New Google Project Designed to Save Rare Languages
Google is funding a project designed to promote languages in danger of falling into disuse. The search giant is producing a series of tools, including specialist social network tools, designed to revive interest in the languages.
The Endangered Language Project springs from the fact that about half of the 6,000 human languages spoken today are "on the verge of extinction," with few native speakers left alive.
Researchers predict there will be no one able to speak these languages by the year 2100, unless special efforts are made to preserve them. (Source: endangeredlanguages.com)
Expansion of Communications Reduces Languages Spoken
Ironically, technology may be contributing to the decline of many languages. In the past, people in many areas of the world came into contact only with others living in the immediate vicinity. As a result, their local languages remained useful and vibrant.
Today, however, international trade and communications allow people to talk to others across great distances.
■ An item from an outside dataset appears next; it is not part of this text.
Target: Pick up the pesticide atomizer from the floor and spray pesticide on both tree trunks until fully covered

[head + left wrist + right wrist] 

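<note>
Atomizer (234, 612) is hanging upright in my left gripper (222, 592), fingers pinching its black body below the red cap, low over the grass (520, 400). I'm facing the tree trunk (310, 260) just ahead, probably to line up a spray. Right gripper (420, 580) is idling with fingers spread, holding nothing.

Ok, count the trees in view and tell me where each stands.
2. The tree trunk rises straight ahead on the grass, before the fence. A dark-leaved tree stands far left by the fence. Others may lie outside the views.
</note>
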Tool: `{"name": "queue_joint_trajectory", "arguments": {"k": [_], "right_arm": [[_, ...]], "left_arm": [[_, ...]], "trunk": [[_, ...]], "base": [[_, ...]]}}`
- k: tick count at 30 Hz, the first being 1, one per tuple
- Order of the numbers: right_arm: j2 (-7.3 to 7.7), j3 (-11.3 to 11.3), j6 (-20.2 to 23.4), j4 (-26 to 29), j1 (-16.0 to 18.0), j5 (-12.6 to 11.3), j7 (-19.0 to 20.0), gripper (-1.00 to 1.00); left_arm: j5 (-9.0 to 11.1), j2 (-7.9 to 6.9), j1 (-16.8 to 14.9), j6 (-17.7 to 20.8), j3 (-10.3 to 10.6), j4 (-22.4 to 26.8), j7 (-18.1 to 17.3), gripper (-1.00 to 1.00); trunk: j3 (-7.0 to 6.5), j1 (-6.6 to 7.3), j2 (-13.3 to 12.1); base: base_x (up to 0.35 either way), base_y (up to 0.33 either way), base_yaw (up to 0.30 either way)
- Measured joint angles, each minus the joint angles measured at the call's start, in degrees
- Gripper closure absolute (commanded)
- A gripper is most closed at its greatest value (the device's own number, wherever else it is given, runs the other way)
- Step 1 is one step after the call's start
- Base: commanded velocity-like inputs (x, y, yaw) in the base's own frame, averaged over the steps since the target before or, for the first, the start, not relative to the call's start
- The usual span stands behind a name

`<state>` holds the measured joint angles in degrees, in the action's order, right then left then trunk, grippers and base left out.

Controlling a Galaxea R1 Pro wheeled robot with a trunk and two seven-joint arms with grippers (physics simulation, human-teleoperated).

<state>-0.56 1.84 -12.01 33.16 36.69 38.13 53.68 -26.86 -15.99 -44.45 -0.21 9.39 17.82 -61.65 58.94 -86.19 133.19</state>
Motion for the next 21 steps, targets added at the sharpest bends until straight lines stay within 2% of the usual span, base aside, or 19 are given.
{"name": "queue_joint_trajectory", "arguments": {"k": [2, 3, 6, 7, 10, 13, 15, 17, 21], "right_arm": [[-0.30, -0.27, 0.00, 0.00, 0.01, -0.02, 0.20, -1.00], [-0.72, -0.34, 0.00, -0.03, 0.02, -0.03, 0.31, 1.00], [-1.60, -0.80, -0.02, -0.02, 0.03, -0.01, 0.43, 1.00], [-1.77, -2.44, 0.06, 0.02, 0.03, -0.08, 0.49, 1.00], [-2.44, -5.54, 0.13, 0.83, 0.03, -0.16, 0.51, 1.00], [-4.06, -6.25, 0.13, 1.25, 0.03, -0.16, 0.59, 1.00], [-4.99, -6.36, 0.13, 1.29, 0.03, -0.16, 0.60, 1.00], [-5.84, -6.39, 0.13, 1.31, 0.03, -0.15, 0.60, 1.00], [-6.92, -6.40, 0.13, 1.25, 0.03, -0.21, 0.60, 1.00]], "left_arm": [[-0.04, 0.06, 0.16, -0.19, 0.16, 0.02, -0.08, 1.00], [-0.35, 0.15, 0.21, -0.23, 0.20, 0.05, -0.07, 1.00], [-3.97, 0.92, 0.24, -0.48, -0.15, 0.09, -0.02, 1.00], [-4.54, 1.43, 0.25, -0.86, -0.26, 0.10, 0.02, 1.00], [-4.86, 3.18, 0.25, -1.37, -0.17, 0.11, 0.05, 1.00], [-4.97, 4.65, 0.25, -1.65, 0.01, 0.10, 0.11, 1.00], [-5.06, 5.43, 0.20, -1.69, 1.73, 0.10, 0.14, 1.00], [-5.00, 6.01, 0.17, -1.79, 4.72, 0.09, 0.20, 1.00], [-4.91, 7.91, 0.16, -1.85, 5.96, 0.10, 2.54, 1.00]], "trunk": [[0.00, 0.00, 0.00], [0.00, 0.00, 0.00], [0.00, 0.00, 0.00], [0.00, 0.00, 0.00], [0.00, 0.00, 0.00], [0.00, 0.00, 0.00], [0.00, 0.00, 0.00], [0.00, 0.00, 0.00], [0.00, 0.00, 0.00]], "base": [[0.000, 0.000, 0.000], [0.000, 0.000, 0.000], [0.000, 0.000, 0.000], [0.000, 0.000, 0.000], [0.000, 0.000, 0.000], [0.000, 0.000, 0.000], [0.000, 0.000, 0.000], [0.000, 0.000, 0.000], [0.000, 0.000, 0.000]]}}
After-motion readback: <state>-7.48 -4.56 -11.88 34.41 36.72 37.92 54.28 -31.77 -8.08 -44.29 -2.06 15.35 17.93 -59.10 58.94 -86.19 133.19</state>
That allows local groups to put less emphasis on their native tongues and embrace some of the more popular world-wide languages, particularly those dominant in business, like English and Mandarin.
Google's Tech, Cash Boosts Existing Expertise
Google's Endangered Language Project brings together language researchers at universities in Michigan and Hawaii, with other experts. Google currently funds the work, but hopes eventually to hand over control to the academics. (Source: blogspot.co.uk)
One of the main aims of the Endangered Language Project is to provide tools to help capture recordings of native speakers. For example, recordings could be made in cases where only a grandparent or great-grandparent within a family still speaks the "old" language.
The project's website, www.endangeredlanguages.com, will also allow language researchers and amateur enthusiasts to share ideas about researching and promoting today's rare languages. It is also a central depository for existing recordings or documents that preserve a dying language.
Social Networks Could Spark Conversation
Another tactic of the Endangered Language Project will be to set up specialist social networks that facilitate communication between native speakers of a language.
For particularly rare languages, the few remaining speakers often live far away from one another and, without the ability to communicate over long distances, would never normally be able to make contact.
Experts believe that communication between two native speakers of a language may help uncover more terms, phrases, and grammatical patterns than simply asking speakers of the language to record the terms they can remember.